YOUR TASK = Please restate each line of the data that follows word for word, skipping any image.
--- DATASET CONTENT Enclosed Below ---
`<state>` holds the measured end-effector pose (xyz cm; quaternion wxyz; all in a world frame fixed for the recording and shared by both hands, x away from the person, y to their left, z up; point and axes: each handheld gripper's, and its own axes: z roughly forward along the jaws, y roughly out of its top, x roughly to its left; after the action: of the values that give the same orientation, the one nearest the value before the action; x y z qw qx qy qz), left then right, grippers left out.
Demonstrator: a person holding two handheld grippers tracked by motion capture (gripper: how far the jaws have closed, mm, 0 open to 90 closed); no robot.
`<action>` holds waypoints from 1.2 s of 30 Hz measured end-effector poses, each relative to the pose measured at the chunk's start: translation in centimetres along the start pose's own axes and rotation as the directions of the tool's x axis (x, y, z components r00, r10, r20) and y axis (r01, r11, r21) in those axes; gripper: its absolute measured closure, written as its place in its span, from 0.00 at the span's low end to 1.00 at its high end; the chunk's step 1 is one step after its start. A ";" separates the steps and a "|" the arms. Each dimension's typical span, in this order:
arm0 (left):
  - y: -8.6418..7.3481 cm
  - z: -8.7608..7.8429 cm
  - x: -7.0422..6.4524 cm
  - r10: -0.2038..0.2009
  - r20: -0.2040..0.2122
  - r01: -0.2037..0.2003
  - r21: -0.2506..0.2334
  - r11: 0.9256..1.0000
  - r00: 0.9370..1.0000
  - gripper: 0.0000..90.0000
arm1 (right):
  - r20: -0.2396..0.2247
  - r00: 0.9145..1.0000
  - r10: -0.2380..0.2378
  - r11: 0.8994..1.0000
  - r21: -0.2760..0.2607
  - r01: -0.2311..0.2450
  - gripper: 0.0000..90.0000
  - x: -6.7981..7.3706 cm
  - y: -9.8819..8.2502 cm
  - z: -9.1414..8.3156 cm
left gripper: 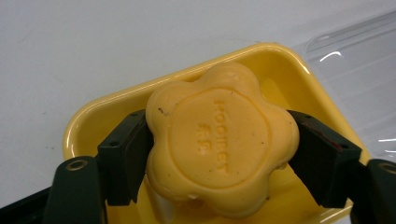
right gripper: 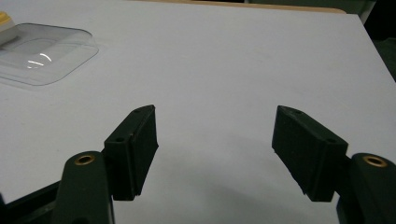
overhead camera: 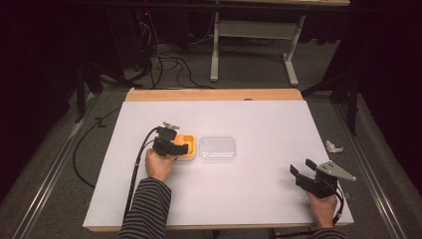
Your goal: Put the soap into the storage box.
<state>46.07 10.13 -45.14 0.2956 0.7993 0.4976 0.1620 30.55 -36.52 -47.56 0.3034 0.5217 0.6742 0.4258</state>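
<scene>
Soap underside hidden between jaws

I see the soap, a yellow flower-shaped bar with embossed lettering on its flat top, sitting face up over the dish. It is pinched on two opposite sides. The dish is a yellow rounded-rectangle tray left of centre on the table. Just right of it, touching or nearly so, lies the clear lid, flat.
</scene>
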 end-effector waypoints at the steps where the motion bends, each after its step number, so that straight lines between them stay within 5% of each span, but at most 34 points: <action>1: 0.0 0.0 0.0 0.003 0.000 -0.003 0.001 1.000 1.000 0.30 | 0.000 1.000 0.000 1.000 0.000 0.000 0.35 0.0 0.0 0.0; 11: -0.1 0.0 -0.1 0.011 0.006 -0.011 -0.009 1.000 1.000 0.29 | 0.000 1.000 -0.001 1.000 0.000 0.001 0.35 0.0 0.0 0.0; 22: 0.1 -1.4 0.2 0.009 0.012 -0.008 -0.077 0.997 1.000 0.23 | -0.002 1.000 -0.002 1.000 -0.001 0.002 0.35 0.0 0.0 0.0; 29: 0.2 -3.5 0.4 0.012 0.022 -0.009 -0.157 0.988 1.000 0.23 | -0.003 1.000 -0.004 1.000 0.002 0.004 0.35 0.0 0.0 0.0; 36: -0.3 -5.6 0.5 0.011 0.038 -0.001 -0.242 0.970 0.999 0.24 | -0.003 1.000 -0.005 1.000 0.004 0.005 0.35 0.1 0.0 0.0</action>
<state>42.99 12.46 -40.99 0.3999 0.7619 0.4657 0.2065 30.57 -36.46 -47.56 0.3026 0.5200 0.6766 0.4245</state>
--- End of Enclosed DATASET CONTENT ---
ANSWER TO THE EXERCISE =
`<state>` holds the measured end-effector pose (xyz cm; quaternion wxyz; all in a world frame fixed for the recording and shared by both hands, x away from the person, y to their left, z up; point and axes: each handheld gripper's, and its own axes: z roughly forward along the jaws, y roughly out of its top, x roughly to its left; after the action: of the values that give the same orientation, the one nearest the value before the action; x y z qw qx qy qz), left then right, grippers left out.
Demonstrator: a person holding two handheld grippers tracked by motion capture (gripper: how far the jaws have closed, mm, 0 open to 90 closed); no robot.
`<action>` holds waypoints from 1.2 s of 30 Hz measured end-effector poses, each relative to the pose measured at the chunk's start: translation in centimetres along the start pose's own axes and rotation as the directions of the tool's x axis (x, y, z components r00, r10, r20) and y axis (r01, r11, r21) in those axes; gripper: its absolute measured closure, written as its place in its span, from 0.00 at the span's low end to 1.00 at its high end; the chunk's step 1 is one step after its start. A ";" separates the steps and a "|" the arms. Each dimension's typical span, in this order:
arm0 (left):
  - y: -8.6418..7.3481 cm
  - z: -8.7608..7.8429 cm
  - x: -7.0422..6.4524 cm
  - r10: -0.2038..0.2009
  - r20: -0.2040..0.2122
  - r01: -0.2037..0.2003
  - r21: -0.2506..0.2334
  - r11: 0.9256..1.0000
  - r00: 0.9370..1.0000
  - gripper: 0.0000..90.0000
arm1 (right):
  - r20: -0.2396..0.2247
  - r00: 0.9145..1.0000
  - r10: -0.2380..0.2378
  - r11: 0.8994..1.0000
  - r21: -0.2760..0.2607
  - r01: -0.2311..0.2450
  - gripper: 0.0000..90.0000
  - x: -6.7981..7.3706 cm
  - y: -9.8819..8.2502 cm
  - z: -9.1414..8.3156 cm
left gripper: 
right gripper: 
overhead camera: 
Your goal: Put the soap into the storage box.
<state>46.07 10.13 -45.14 0.2956 0.7993 0.4976 0.1620 30.55 -36.52 -47.56 0.3034 0.5217 0.6742 0.4258</state>
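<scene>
Soap underside hidden between jaws

I see the soap, a yellow flower-shaped bar with embossed lettering on its flat top, sitting face up over the dish. It is pinched on two opposite sides. The dish is a yellow rounded-rectangle tray left of centre on the table. Just right of it, touching or nearly so, lies the clear lid, flat.
</scene>
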 end-effector waypoints at the steps where the motion bends, each after its step number, so that straight lines between them stay within 5% of each span, but at most 34 points: <action>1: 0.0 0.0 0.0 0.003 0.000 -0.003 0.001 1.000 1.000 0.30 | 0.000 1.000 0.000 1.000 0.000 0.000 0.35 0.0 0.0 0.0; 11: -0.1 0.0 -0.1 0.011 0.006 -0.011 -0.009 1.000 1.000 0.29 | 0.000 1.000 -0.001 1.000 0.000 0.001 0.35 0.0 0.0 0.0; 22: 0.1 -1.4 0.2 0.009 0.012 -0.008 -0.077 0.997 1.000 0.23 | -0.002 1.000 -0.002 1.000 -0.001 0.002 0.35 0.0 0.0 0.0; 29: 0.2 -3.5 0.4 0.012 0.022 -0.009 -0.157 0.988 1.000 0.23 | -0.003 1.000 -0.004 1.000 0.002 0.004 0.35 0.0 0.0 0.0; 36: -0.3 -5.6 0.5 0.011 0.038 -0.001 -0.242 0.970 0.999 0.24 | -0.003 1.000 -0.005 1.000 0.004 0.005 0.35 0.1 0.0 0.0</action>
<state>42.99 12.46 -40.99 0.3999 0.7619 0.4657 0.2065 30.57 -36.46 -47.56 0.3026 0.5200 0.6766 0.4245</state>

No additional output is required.